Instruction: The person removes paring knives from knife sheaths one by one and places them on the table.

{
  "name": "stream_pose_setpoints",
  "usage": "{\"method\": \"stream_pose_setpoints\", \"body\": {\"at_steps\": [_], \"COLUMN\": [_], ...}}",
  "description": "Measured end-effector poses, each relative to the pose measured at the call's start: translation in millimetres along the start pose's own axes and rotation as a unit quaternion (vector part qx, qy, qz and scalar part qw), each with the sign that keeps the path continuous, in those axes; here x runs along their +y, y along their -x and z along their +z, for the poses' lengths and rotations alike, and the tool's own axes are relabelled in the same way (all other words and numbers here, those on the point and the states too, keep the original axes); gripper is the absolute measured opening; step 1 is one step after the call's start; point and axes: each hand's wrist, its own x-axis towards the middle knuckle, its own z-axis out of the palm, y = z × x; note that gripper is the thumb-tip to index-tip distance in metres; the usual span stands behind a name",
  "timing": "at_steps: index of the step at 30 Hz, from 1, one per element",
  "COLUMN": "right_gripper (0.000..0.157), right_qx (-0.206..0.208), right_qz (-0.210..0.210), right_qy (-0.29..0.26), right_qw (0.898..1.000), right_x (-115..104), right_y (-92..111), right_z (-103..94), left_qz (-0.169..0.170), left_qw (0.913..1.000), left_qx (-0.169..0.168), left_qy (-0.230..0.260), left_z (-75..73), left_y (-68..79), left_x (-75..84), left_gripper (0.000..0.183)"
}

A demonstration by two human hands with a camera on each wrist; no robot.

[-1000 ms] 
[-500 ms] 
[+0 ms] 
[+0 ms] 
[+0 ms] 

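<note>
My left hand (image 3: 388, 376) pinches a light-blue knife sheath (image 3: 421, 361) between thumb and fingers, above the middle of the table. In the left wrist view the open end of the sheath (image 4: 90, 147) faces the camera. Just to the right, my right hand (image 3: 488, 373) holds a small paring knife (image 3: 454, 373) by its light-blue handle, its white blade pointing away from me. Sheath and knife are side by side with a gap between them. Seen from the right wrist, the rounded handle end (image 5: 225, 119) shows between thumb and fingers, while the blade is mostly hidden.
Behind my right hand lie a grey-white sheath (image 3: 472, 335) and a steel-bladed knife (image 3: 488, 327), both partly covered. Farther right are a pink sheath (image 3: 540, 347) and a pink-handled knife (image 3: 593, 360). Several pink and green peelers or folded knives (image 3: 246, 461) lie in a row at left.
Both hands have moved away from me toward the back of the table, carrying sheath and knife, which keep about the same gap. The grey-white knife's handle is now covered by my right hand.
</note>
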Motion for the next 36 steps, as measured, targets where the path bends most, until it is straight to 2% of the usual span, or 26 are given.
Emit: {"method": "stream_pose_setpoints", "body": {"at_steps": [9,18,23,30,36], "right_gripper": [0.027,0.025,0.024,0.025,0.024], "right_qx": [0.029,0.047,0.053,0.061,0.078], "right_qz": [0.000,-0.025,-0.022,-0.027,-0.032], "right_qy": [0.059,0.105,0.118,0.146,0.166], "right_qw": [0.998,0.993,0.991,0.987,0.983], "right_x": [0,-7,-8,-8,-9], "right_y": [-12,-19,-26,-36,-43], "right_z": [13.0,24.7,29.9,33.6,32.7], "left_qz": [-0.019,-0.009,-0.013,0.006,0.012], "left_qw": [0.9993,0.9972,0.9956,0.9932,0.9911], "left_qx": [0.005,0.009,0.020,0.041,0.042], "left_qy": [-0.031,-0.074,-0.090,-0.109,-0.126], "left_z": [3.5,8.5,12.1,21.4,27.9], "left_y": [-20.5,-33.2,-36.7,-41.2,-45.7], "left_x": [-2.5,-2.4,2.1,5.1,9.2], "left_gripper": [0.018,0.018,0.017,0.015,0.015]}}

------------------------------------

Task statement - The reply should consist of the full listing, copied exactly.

Written answer -
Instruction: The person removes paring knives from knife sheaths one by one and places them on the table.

{
  "name": "stream_pose_setpoints",
  "usage": "{\"method\": \"stream_pose_setpoints\", \"body\": {\"at_steps\": [_], \"COLUMN\": [_], ...}}",
  "description": "Measured end-effector poses, each relative to the pose measured at the call's start: translation in millimetres along the start pose's own axes and rotation as a unit quaternion (vector part qx, qy, qz and scalar part qw), each with the sign that keeps the path continuous, in those axes; here x runs along their +y, y along their -x and z along their +z, for the poses' lengths and rotations alike, and the tool's own axes are relabelled in the same way (all other words and numbers here, those on the point and the states too, keep the original axes); gripper is the absolute measured opening; step 1 is one step after the call's start; point and axes: each hand's wrist, its own x-axis towards the middle knuckle, its own z-axis out of the palm, y = z × x; note that gripper is the thumb-tip to index-tip distance in metres; the usual span stands behind a name",
  "timing": "at_steps: index of the step at 30 Hz, from 1, one per element",
  "COLUMN": "right_gripper (0.000..0.157), right_qx (-0.206..0.208), right_qz (-0.210..0.210), right_qy (-0.29..0.26), right_qw (0.898..1.000), right_x (-115..104), right_y (-92..111), right_z (-103..94), left_qz (-0.169..0.170), left_qw (0.913..1.000), left_qx (-0.169..0.168), left_qy (-0.230..0.260), left_z (-75..73), left_y (-68..79), left_x (-75..84), left_gripper (0.000..0.183)"
}

A demonstration by two human hands with a camera on each wrist; no robot.

[-1000 ms] 
[-500 ms] 
[+0 ms] 
[+0 ms] 
[+0 ms] 

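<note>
My left hand (image 3: 388, 376) pinches a light-blue knife sheath (image 3: 421, 361) between thumb and fingers, above the middle of the table. In the left wrist view the open end of the sheath (image 4: 90, 147) faces the camera. Just to the right, my right hand (image 3: 488, 373) holds a small paring knife (image 3: 454, 373) by its light-blue handle, its white blade pointing away from me. Sheath and knife are side by side with a gap between them. Seen from the right wrist, the rounded handle end (image 5: 225, 119) shows between thumb and fingers, while the blade is mostly hidden.
Behind my right hand lie a grey-white sheath (image 3: 472, 335) and a steel-bladed knife (image 3: 488, 327), both partly covered. Farther right are a pink sheath (image 3: 540, 347) and a pink-handled knife (image 3: 593, 360). Several pink and green peelers or folded knives (image 3: 246, 461) lie in a row at left.
Both hands have moved away from me toward the back of the table, carrying sheath and knife, which keep about the same gap. The grey-white knife's handle is now covered by my right hand.
</note>
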Motion for the next 36 steps, as measured, targets where the path bends most, until it is straight to 2% of the usual span, or 26 are given.
Emit: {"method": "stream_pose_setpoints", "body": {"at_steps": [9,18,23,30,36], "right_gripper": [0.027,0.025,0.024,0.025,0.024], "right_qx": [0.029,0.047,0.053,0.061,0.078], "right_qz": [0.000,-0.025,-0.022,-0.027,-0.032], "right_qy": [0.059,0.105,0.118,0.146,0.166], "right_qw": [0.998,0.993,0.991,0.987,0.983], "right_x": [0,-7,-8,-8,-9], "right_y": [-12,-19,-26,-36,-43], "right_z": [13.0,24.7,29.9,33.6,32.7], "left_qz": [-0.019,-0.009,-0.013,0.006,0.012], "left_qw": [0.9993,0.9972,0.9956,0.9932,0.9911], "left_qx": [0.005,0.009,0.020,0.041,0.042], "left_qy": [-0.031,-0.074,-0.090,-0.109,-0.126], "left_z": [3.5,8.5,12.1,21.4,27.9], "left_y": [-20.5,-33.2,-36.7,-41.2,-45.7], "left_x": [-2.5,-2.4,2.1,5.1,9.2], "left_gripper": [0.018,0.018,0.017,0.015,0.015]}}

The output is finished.